§ WORK ORDER
Each line of the data below should be restated exactly, with images left out.

§ DATA SHOWN
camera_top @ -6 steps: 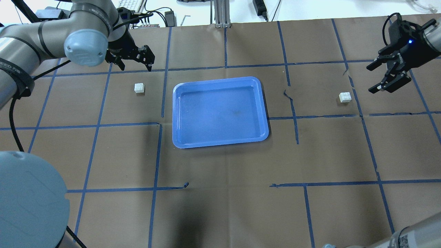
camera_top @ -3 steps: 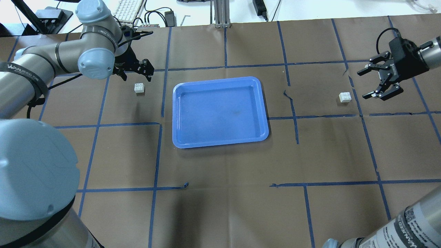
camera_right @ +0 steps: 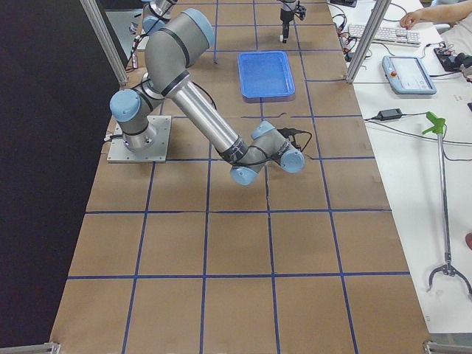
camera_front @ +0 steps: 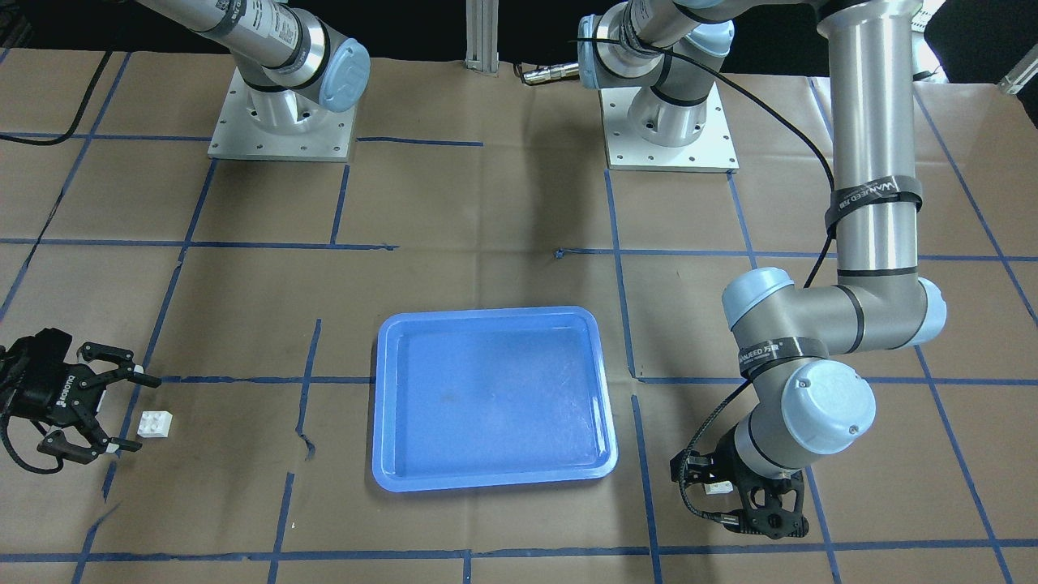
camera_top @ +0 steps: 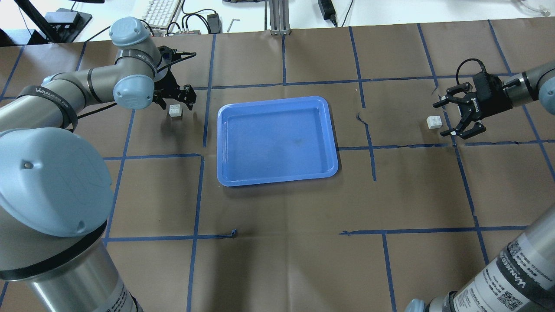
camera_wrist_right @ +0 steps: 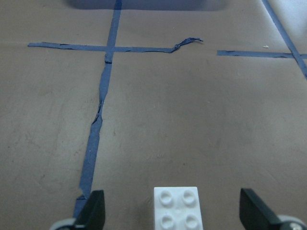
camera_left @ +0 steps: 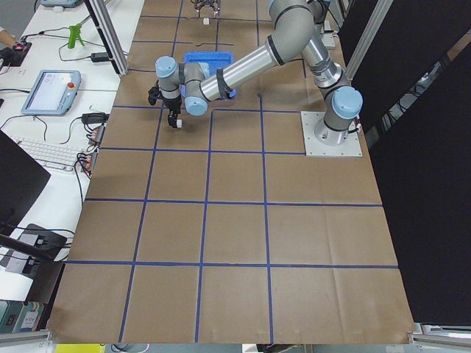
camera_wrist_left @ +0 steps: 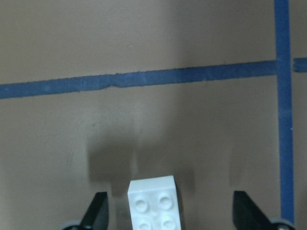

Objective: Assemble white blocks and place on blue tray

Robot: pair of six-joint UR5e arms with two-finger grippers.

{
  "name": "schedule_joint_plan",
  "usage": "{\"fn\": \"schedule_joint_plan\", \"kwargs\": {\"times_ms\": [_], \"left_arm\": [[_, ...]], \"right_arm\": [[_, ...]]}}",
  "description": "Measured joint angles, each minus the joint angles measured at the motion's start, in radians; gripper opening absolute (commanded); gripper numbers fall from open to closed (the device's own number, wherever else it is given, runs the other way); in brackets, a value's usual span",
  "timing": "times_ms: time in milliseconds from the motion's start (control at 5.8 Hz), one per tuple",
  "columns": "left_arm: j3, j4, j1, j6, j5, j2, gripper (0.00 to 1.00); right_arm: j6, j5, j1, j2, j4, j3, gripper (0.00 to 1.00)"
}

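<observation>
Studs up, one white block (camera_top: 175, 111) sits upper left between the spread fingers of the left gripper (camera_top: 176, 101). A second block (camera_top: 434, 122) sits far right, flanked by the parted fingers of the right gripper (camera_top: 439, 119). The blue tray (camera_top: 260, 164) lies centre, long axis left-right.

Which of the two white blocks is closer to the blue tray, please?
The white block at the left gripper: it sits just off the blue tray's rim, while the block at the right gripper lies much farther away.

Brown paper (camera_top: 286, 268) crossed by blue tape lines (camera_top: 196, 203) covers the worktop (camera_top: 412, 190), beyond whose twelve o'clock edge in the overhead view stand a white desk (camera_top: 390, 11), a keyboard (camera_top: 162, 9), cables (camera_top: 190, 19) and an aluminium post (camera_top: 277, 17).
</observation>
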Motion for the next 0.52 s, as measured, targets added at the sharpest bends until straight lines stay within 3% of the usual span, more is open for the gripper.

§ ANSWER TO THIS EXERCISE
camera_top @ -6 steps: 
camera_top @ -3 steps: 
camera_right @ +0 steps: 
camera_front @ +0 steps: 
camera_top @ +0 steps: 
camera_wrist_right @ +0 steps: 
camera_left @ +0 steps: 
camera_wrist_left @ +0 steps: 

Objective: Assemble white blocks and place on blue tray

Robot: pair of six-joint UR5e arms with two-finger grippers.

{
  "name": "schedule_joint_plan",
  "usage": "{\"fn\": \"schedule_joint_plan\", \"kwargs\": {\"times_ms\": [_], \"left_arm\": [[_, ...]], \"right_arm\": [[_, ...]]}}",
  "description": "Measured joint angles, each minus the joint angles measured at the motion's start, in radians; gripper opening absolute (commanded); gripper numbers fall from open to closed (the device's own number, wherever else it is given, runs the other way); in brackets, a value's usual span",
  "timing": "times_ms: time in milliseconds from the motion's start (control at 5.8 Hz), one per tuple",
  "columns": "left_arm: j3, j4, j1, j6, j5, j2, gripper (0.00 to 1.00); right_arm: j6, j5, j1, j2, j4, j3, gripper (0.00 to 1.00)"
}

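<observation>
Studs up, one white block (camera_top: 175, 111) sits upper left between the spread fingers of the left gripper (camera_top: 176, 101). A second block (camera_top: 434, 122) sits far right, flanked by the parted fingers of the right gripper (camera_top: 439, 119). The blue tray (camera_top: 260, 164) lies centre, long axis left-right.

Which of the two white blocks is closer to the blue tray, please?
The white block at the left gripper: it sits just off the blue tray's rim, while the block at the right gripper lies much farther away.

Brown paper (camera_top: 286, 268) crossed by blue tape lines (camera_top: 196, 203) covers the worktop (camera_top: 412, 190), beyond whose twelve o'clock edge in the overhead view stand a white desk (camera_top: 390, 11), a keyboard (camera_top: 162, 9), cables (camera_top: 190, 19) and an aluminium post (camera_top: 277, 17).
</observation>
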Motion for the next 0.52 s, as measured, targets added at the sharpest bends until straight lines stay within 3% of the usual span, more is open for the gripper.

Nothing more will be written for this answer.